[Opening DATA BELOW section]

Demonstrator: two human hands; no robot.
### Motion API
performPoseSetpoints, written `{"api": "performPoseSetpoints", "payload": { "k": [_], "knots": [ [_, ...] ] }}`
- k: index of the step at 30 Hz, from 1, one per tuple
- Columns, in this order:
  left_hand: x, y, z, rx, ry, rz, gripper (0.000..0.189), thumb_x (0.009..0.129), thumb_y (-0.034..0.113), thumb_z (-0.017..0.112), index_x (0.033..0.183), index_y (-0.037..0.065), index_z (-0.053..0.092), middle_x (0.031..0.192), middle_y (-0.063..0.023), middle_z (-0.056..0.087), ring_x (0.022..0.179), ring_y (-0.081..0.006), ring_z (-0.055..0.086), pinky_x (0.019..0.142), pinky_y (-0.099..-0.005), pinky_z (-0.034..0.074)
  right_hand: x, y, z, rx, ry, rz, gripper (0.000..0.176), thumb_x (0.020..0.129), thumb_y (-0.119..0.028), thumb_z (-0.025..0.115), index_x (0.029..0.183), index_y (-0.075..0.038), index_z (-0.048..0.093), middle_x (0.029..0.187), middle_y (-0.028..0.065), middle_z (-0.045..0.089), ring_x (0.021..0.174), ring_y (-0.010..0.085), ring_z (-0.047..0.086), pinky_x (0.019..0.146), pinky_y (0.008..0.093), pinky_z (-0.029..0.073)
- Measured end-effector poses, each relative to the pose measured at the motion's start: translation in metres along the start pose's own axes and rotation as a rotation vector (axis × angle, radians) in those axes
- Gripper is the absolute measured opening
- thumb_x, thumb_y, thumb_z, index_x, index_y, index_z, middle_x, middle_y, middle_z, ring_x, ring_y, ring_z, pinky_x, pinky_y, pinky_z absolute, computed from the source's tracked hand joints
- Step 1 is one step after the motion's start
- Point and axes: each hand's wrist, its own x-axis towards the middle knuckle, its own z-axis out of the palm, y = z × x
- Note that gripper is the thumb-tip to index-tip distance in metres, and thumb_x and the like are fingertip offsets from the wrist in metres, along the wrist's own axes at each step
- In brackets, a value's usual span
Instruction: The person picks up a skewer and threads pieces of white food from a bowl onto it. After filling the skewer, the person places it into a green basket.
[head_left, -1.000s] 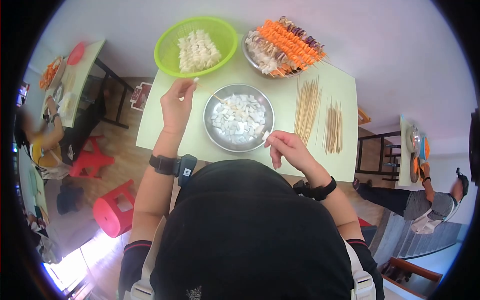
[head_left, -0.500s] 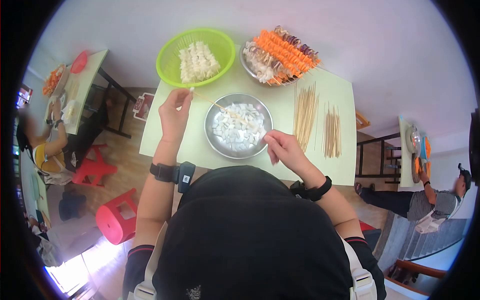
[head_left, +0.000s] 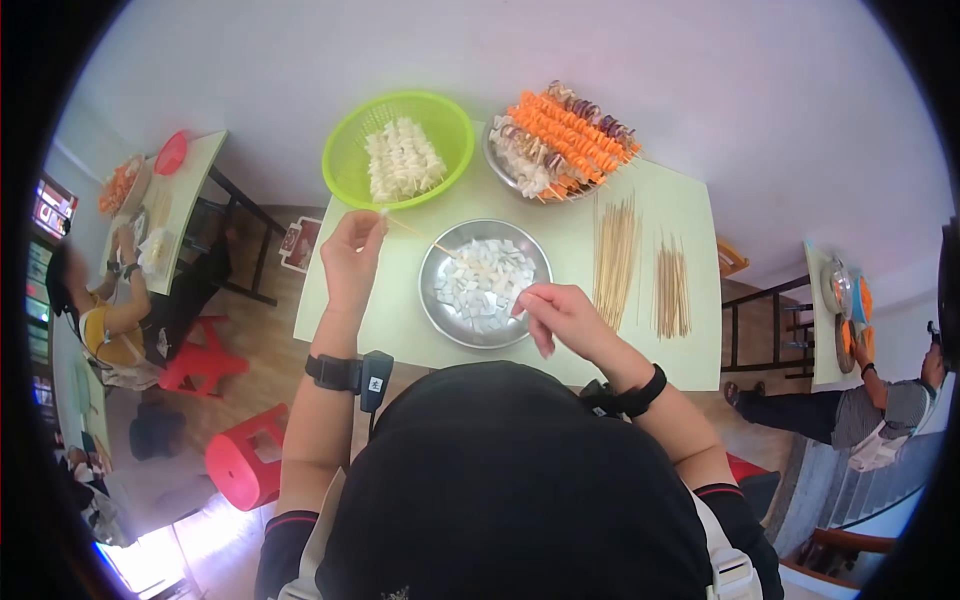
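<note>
My left hand is closed in a pinch at the left of the steel bowl. A small white food piece shows at its fingertips, at the end of a thin wooden skewer. The skewer slants down to the right over the bowl, lined up with my right hand. That hand is closed over the bowl's right side, its thumb and forefinger pinched where the skewer's other end blends into the contents. White cut pieces lie loose in the bowl.
Behind stand a green basket of white skewers and a bowl heaped with orange, purple and white skewers. Bare skewers lie at right in two bundles. Red stools stand at left. Other people work at side tables.
The view has shifted, so the table appears lower. Both hands keep their pinch, and the right hand sits slightly further over the bowl.
</note>
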Motion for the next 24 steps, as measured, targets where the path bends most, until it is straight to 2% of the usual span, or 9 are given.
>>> {"api": "performPoseSetpoints", "payload": {
  "k": [1, 3, 4, 10, 16, 18, 20, 21, 24],
  "knots": [
    [0.0, -0.002, 0.001, 0.001, -0.015, 0.015, 0.014, 0.084, 0.005, 0.063, 0.094, -0.004, 0.06, 0.085, -0.0073, 0.065, 0.078, -0.0117, 0.063, 0.074, -0.0237, 0.05, 0.002, 0.0, -0.002, 0.001, -0.004, 0.001, 0.025, 0.096, -0.019, 0.043, 0.089, -0.001, 0.058, 0.052, 0.0028, 0.052, 0.042, 0.0128, 0.052, 0.044, 0.0257, 0.044],
    [-0.002, -0.001, 0.004, 0.005, -0.026, 0.031, 0.014, 0.084, 0.008, 0.064, 0.093, -0.002, 0.061, 0.083, -0.0074, 0.066, 0.077, -0.0127, 0.064, 0.074, -0.0257, 0.051, 0.006, -0.002, -0.007, 0.535, -0.193, 0.132, 0.025, 0.096, -0.02, 0.043, 0.089, -0.001, 0.057, 0.05, 0.0017, 0.05, 0.04, 0.0115, 0.05, 0.042, 0.0245, 0.041],
    [-0.003, 0.002, 0.005, 0.001, -0.011, 0.015, 0.014, 0.084, 0.007, 0.064, 0.093, -0.002, 0.061, 0.083, -0.0074, 0.066, 0.077, -0.0129, 0.064, 0.074, -0.0258, 0.051, 0.008, -0.004, -0.006, 0.536, -0.196, 0.128, 0.025, 0.096, -0.02, 0.043, 0.089, -0.001, 0.057, 0.05, 0.0017, 0.05, 0.04, 0.0115, 0.05, 0.042, 0.0245, 0.041],
    [0.002, 0.002, -0.001, -0.01, 0.059, 0.021, 0.014, 0.083, 0.005, 0.064, 0.094, -0.002, 0.061, 0.084, -0.008, 0.066, 0.077, -0.0134, 0.064, 0.074, -0.0262, 0.051, 0.017, -0.008, 0.011, -0.157, 0.054, -0.124, 0.027, 0.098, -0.021, 0.039, 0.089, 0.0, 0.052, 0.048, 0.0015, 0.048, 0.037, 0.0113, 0.048, 0.038, 0.0228, 0.039],
    [0.008, 0.01, -0.006, -0.037, 0.05, 0.018, 0.014, 0.084, 0.003, 0.063, 0.095, -0.003, 0.059, 0.086, -0.007, 0.064, 0.079, -0.0116, 0.063, 0.074, -0.0233, 0.05, 0.025, -0.025, 0.004, 0.516, -0.195, 0.079, 0.027, 0.098, -0.019, 0.038, 0.085, 0.001, 0.05, 0.048, 0.0025, 0.048, 0.035, 0.0133, 0.047, 0.037, 0.0239, 0.039],
    [0.01, 0.011, -0.008, -0.036, 0.041, 0.026, 0.013, 0.085, 0.001, 0.062, 0.096, -0.004, 0.057, 0.088, -0.0058, 0.063, 0.081, -0.0101, 0.061, 0.075, -0.0209, 0.049, 0.028, -0.026, 0.006, 0.449, -0.194, 0.049, 0.025, 0.097, -0.019, 0.039, 0.086, 0.0, 0.052, 0.049, 0.0027, 0.048, 0.037, 0.0142, 0.049, 0.04, 0.024, 0.04],
    [0.009, 0.013, -0.009, -0.121, 0.03, 0.022, 0.015, 0.083, 0.006, 0.065, 0.094, -0.003, 0.061, 0.086, -0.0072, 0.065, 0.078, -0.0113, 0.062, 0.074, -0.0244, 0.05, 0.028, -0.033, 0.019, -0.211, -0.011, -0.179, 0.022, 0.096, -0.018, 0.041, 0.087, -0.002, 0.055, 0.049, 0.0029, 0.049, 0.04, 0.0139, 0.051, 0.042, 0.024, 0.041],
    [0.008, 0.015, -0.007, -0.126, 0.032, 0.02, 0.015, 0.083, 0.006, 0.065, 0.094, -0.003, 0.061, 0.086, -0.0072, 0.065, 0.078, -0.0113, 0.062, 0.074, -0.0244, 0.05, 0.039, -0.019, 0.024, -0.553, 0.164, -0.554, 0.02, 0.095, -0.018, 0.044, 0.087, -0.004, 0.057, 0.05, 0.0029, 0.05, 0.041, 0.0121, 0.051, 0.042, 0.0246, 0.041],
    [0.005, 0.022, -0.003, -0.117, 0.046, 0.034, 0.015, 0.082, 0.006, 0.066, 0.094, -0.003, 0.061, 0.085, -0.0069, 0.065, 0.077, -0.0117, 0.063, 0.074, -0.0244, 0.05, 0.037, -0.02, 0.029, -0.344, 0.058, -0.329, 0.023, 0.096, -0.02, 0.043, 0.088, -0.002, 0.055, 0.051, 0.0032, 0.051, 0.04, 0.0123, 0.051, 0.042, 0.0242, 0.042]
  ]
}}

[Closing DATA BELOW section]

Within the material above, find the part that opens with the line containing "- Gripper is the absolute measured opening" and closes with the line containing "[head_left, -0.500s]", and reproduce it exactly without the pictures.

_EXERCISE SOLUTION_:
- Gripper is the absolute measured opening
- thumb_x, thumb_y, thumb_z, index_x, index_y, index_z, middle_x, middle_y, middle_z, ring_x, ring_y, ring_z, pinky_x, pinky_y, pinky_z absolute, computed from the source's tracked hand joints
- Step 1 is one step after the motion's start
- Point and axes: each hand's wrist, its own x-axis towards the middle knuckle, its own z-axis out of the palm, y = z × x
- Note that gripper is the thumb-tip to index-tip distance in metres, and thumb_x and the like are fingertip offsets from the wrist in metres, along the wrist's own axes at each step
- In brackets, a value's usual span
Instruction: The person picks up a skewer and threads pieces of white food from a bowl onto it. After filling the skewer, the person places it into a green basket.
[head_left, -1.000s] 
[head_left, -0.500s] 

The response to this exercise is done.